Given data:
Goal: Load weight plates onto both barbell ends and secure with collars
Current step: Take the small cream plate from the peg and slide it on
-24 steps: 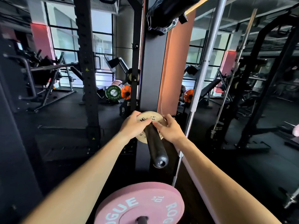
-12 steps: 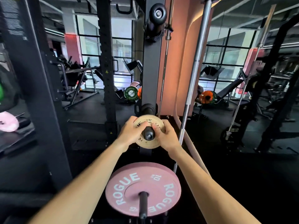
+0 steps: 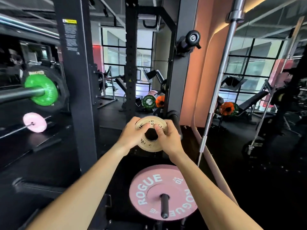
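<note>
A small tan change plate with a dark centre hole is gripped by both hands in front of the rack. My left hand holds its left edge and my right hand its right edge, thumbs near the hole. The hole looks empty, and the black storage peg sticks out just behind and to the right. At the far left a barbell sleeve carries a green plate against a black plate. No collar shows.
A pink 10 kg plate sits on a lower peg below my hands. A black rack upright stands between my hands and the barbell. A small pink plate hangs low left. A steel bar leans upright at right.
The tan plate has slid off the black peg, which now stands behind it to the right. My view has swung left, bringing the loaded barbell end into sight.
</note>
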Tool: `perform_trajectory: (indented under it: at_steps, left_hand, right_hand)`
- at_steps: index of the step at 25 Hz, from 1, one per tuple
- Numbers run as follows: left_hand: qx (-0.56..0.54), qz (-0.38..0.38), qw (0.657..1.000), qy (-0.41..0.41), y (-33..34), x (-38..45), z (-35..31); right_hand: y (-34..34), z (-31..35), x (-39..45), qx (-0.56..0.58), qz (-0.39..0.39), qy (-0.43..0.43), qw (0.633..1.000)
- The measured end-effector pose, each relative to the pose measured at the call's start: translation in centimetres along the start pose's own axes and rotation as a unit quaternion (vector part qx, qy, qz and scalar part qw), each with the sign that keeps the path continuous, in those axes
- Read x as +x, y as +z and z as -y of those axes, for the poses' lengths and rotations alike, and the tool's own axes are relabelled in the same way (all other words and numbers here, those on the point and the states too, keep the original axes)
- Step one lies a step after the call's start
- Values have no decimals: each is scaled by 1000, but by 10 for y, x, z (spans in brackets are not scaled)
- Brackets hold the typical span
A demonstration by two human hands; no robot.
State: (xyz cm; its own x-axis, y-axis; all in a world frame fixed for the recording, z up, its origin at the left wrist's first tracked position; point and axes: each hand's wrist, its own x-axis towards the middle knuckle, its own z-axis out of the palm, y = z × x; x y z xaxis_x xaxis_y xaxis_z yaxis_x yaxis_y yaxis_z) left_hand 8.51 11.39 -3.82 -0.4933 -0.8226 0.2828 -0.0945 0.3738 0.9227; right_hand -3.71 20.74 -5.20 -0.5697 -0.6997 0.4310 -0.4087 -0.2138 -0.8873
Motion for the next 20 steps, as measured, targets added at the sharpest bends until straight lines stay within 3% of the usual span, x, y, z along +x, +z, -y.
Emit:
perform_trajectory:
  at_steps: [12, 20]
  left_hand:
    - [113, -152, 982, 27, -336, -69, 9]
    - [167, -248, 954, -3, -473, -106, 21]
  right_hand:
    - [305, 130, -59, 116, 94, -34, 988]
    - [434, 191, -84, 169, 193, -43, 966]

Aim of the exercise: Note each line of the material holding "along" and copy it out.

Your response:
- The measured end-effector pose, each relative to the pose measured at the call's start: translation in centimetres along the start pose's own axes and rotation as a unit quaternion (vector part qx, qy, qz and scalar part qw), each with the sign that keeps the path continuous, in those axes
Motion for the next 20 steps, as measured, targets added at the sharpest bends until straight lines stay within 3% of the usual span, x, y, z along +x, +z, -y.

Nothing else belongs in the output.